Tous les éléments nécessaires pour trancher étant réunis, l'audition de
Mme D______ à titre de témoin ne s'avérait pas être nécessaire.

Le recourant bénéficiait d'un titre de séjour en Suisse depuis 2001, soit avant l'entrée en vigueur de la LEtr. Le délai légal de douze mois pour déposer une demande de regroupement familial en faveur de C______ avait donc commencé à courir le 1er janvier 2008. Par conséquent, la demande déposée en janvier 2013 auprès de l'Ambassade de Suisse à Abidjan était hors délai.

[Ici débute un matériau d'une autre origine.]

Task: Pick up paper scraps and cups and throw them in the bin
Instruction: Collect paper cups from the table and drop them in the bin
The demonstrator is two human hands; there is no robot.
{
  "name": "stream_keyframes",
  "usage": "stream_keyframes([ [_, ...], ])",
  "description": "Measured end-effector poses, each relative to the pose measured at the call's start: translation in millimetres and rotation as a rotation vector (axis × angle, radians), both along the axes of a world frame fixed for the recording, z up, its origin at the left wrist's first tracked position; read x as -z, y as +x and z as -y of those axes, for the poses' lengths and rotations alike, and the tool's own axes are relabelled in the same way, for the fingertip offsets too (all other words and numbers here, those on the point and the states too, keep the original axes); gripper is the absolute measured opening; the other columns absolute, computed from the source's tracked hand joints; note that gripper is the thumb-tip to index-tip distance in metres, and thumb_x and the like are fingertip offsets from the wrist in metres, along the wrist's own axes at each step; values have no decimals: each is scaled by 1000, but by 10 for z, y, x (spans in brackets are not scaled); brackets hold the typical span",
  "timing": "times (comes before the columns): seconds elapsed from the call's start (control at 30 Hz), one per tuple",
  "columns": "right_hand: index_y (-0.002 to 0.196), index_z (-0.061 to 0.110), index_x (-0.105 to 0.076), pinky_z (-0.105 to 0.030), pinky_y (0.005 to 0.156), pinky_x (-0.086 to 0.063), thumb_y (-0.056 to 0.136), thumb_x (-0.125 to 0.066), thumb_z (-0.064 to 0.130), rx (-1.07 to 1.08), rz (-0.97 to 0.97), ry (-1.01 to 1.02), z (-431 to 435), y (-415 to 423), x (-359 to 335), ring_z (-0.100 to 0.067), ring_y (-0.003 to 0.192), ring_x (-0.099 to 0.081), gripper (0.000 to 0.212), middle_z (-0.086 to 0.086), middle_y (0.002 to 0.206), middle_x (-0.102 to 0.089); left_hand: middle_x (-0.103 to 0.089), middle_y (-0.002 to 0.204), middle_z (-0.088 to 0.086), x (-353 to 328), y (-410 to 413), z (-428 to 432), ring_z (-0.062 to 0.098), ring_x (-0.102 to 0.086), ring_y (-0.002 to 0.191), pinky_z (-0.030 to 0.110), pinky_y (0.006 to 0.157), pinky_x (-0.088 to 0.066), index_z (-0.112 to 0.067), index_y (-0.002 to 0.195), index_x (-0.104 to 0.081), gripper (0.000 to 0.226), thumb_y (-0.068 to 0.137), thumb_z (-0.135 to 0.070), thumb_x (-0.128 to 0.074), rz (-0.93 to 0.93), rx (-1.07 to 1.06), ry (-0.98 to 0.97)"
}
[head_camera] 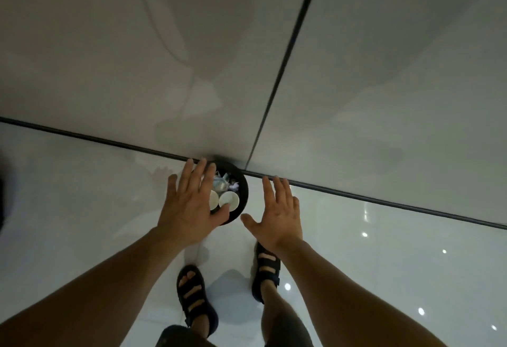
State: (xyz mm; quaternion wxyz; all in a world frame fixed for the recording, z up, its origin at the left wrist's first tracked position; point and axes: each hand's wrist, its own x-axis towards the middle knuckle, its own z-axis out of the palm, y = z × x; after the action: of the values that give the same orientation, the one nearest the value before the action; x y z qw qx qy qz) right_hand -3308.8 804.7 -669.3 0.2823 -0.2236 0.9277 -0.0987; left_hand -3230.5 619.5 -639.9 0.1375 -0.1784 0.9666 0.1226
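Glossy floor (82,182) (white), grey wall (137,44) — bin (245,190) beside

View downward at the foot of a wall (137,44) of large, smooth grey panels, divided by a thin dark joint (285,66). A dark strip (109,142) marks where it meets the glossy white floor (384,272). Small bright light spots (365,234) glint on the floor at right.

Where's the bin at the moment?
In the head view, the black bin stands on the floor at the foot of the wall, centre frame, partly covered by the left hand and just left of the right hand.
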Motion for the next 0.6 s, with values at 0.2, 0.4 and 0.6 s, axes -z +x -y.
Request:
stream_keyframes([
  [0.2, 154, 30, 9, -48, 119, 3, 88, -40, 70, 26, -44, 39, -536, 103, -1269, -23, 147, 22, 91, -1, 163, 15, -9, 160, 5, -1106, -87, -384, 27, -1, 148, 48, 116, -12, -18, 152, -16, 83, 88, -64, -41, -27, 2, 68],
  [0.4, 155, 27, 1, -49, 119, -5, 89, -43, 68, 270, -120, 67, -1112, 777, -2150, -24, 150, 13, 90, -3, 164, 5, -3, 162, 2, -1816, 201, -668, 23, 3, 148, 45, 117, -9, -21, 152, -14, 81, 88, -66, -37, 18, 215, 84],
  [0.6, 156, 28, 1, -49, 120, -6, 88, -42, 69, 603, -104, 60, -1713, 1742, -2631, -23, 150, 11, 90, -1, 164, 5, 1, 162, 0, -2371, 348, -1331, 22, 7, 147, 47, 117, -6, -24, 153, -7, 84, 86, -69, -32, 31, 505, 66],
])
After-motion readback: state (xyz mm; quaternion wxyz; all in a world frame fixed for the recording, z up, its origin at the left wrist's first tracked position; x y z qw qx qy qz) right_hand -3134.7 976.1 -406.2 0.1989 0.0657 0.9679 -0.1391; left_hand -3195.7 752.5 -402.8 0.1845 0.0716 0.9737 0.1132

Aucun élément au dossier ne prouvait une violation du principe de la bonne foi au travers de faux renseignements dispensés par l'OCPM au recourant. Ce dernier était par ailleurs représenté par un avocat dès 2006 dans le cadre du renouvellement de son autorisation de séjour. Il aurait donc pu se renseigner auprès de son représentant à propos de son projet de regroupement familial.

En outre, l'OCPM n'avait pas abusé de son pouvoir d'appréciation en retenant que les raisons alléguées par le recourant à l'appui de sa demande de regroupement familial ne constituaient pas des raisons familiales majeures. Il apparaissait que le recourant pouvait continuer d'assumer l'entretien économique de C______ depuis la Suisse et que, malgré les problèmes de santé rencontrés par sa grand-mère, C______ pouvait continuer à vivre auprès de sa famille dans son pays natal.

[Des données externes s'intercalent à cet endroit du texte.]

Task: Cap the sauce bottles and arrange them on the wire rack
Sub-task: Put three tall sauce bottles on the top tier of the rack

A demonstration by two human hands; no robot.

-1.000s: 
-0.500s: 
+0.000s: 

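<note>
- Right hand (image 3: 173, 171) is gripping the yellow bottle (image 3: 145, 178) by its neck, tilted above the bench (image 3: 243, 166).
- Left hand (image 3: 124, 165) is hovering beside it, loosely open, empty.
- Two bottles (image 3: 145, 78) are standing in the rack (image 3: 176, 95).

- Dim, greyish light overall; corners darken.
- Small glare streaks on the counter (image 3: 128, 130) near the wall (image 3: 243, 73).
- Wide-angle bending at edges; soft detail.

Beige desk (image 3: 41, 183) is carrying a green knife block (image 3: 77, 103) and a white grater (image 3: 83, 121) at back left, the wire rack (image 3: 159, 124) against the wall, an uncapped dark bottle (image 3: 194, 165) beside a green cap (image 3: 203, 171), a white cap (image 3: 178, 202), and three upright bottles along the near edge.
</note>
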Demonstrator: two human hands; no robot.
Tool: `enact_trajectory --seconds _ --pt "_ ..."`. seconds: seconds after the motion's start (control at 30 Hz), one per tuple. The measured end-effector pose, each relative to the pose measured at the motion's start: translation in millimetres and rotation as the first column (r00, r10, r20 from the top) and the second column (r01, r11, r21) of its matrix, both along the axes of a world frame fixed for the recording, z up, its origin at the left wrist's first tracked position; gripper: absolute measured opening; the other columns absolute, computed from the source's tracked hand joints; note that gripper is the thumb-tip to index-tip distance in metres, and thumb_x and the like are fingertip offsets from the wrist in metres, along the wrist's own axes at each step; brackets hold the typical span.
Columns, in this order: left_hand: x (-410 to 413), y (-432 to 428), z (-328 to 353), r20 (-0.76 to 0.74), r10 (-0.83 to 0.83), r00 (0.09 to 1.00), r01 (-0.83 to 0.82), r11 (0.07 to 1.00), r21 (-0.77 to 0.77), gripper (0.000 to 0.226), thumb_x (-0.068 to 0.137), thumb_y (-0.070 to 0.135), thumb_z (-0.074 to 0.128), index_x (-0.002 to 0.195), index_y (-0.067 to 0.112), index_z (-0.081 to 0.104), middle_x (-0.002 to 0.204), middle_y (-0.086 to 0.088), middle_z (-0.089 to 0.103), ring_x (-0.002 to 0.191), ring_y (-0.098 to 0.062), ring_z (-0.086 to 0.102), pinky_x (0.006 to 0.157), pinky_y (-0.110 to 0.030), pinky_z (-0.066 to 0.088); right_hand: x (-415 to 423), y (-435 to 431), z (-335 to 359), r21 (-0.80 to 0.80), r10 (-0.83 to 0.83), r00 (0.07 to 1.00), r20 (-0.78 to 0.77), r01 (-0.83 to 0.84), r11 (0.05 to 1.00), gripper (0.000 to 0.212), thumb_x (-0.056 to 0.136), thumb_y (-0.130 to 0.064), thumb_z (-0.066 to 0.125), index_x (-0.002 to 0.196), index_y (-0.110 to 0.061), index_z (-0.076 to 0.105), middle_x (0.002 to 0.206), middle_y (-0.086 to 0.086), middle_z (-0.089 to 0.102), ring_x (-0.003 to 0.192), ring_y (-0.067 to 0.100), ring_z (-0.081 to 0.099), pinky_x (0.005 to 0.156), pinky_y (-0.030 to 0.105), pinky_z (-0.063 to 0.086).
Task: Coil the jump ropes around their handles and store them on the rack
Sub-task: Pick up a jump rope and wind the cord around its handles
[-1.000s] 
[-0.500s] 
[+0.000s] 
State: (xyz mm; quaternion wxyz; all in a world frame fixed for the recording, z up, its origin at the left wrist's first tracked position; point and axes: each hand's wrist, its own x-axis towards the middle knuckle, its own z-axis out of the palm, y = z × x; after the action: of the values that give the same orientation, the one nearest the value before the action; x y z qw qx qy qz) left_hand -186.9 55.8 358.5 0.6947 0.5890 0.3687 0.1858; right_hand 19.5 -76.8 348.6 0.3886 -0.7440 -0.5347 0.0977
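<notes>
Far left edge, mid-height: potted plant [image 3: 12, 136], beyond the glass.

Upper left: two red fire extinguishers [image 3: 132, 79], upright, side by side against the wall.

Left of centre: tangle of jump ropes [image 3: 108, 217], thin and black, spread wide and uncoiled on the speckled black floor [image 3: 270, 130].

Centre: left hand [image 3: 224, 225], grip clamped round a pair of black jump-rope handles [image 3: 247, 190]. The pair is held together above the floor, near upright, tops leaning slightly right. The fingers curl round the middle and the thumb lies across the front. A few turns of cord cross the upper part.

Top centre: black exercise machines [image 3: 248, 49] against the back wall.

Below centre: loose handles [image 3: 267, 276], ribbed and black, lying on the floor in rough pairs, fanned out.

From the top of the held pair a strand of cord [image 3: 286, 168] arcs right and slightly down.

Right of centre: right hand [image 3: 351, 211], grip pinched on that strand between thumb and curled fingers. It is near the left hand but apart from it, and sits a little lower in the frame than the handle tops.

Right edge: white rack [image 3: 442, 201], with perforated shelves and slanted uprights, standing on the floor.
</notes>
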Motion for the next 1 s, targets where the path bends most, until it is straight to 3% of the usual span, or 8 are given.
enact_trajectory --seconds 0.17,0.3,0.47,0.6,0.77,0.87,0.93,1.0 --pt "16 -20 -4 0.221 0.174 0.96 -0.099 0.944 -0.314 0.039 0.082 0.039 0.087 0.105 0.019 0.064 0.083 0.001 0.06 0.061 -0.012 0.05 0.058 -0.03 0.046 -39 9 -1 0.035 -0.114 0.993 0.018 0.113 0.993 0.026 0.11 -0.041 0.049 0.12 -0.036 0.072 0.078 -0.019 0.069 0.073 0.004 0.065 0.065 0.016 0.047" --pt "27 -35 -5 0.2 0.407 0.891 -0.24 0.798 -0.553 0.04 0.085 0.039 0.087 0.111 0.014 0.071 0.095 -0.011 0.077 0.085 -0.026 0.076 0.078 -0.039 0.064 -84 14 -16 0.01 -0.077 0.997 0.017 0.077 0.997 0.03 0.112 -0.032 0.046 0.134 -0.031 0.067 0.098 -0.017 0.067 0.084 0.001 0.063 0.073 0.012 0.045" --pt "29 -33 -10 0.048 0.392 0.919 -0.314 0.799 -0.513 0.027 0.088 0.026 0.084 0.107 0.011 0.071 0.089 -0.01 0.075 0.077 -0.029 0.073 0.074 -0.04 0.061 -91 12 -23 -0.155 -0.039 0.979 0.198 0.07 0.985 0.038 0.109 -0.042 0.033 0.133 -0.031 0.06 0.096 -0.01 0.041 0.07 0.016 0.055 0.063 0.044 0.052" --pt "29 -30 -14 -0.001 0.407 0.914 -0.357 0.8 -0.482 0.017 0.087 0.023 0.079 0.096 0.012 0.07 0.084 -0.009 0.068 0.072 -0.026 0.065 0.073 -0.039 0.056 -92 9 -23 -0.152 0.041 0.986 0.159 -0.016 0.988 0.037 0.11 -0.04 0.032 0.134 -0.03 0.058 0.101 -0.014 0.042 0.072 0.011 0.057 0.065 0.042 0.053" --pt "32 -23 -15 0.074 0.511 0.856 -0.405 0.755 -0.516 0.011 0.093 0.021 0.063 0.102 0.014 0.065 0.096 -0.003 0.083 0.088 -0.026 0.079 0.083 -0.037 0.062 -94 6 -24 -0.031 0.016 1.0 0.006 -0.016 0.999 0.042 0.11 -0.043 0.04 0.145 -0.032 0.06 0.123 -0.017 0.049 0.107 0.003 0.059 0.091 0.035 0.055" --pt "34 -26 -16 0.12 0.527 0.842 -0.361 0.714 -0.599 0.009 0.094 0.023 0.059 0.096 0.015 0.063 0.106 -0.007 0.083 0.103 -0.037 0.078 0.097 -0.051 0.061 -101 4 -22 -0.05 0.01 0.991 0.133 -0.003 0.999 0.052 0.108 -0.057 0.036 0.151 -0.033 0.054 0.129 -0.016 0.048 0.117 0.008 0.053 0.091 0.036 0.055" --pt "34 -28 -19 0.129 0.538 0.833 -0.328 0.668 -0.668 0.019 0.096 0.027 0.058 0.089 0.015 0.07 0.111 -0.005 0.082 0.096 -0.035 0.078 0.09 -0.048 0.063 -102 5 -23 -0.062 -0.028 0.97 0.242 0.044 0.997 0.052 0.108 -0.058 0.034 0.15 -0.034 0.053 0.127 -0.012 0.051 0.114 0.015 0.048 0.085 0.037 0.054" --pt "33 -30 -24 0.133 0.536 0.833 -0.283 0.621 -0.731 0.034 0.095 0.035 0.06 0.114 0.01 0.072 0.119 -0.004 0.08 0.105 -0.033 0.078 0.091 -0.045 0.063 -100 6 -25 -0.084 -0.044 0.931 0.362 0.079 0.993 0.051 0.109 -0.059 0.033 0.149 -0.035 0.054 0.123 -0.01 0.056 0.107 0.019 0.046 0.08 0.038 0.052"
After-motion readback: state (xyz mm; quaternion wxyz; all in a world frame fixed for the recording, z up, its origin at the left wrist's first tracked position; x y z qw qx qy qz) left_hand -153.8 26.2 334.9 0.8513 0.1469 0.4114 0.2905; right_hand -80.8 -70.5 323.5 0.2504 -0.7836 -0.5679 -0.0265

C______ avait toujours vécu en Côte d'Ivoire, pays dans lequel elle avait toute sa famille, à l'exception du recourant, ainsi que toutes ses attaches culturelles et sociales. Le recourant n'avait de plus jamais fait venir C______ en Suisse, pays dont cette dernière ignorait donc tout.

La demande de regroupement familial paraissait d'avantage motivée par des raisons économiques que par un réel désir de constituer une communauté familiale, ce qui ne répondait pas au sens et au but de l'institution du regroupement familial.

23) Le 22 mai 2014, M. A______ a interjeté recours contre le jugement du TAPI par devant la chambre administrative de la Cour de justice (ci-après : la chambre administrative). Il a conclu au fond à ce que Mme D______ soit auditionnée, à l'annulation du jugement rendu par le TAPI, à la délivrance d'une autorisation de séjour en faveur de C______, à la condamnation de l'OCPM en tous les dépens dont une participation équitable aux honoraires de son conseil et au déboutement de l'autorité intimée de toutes autres ou contraires conclusions.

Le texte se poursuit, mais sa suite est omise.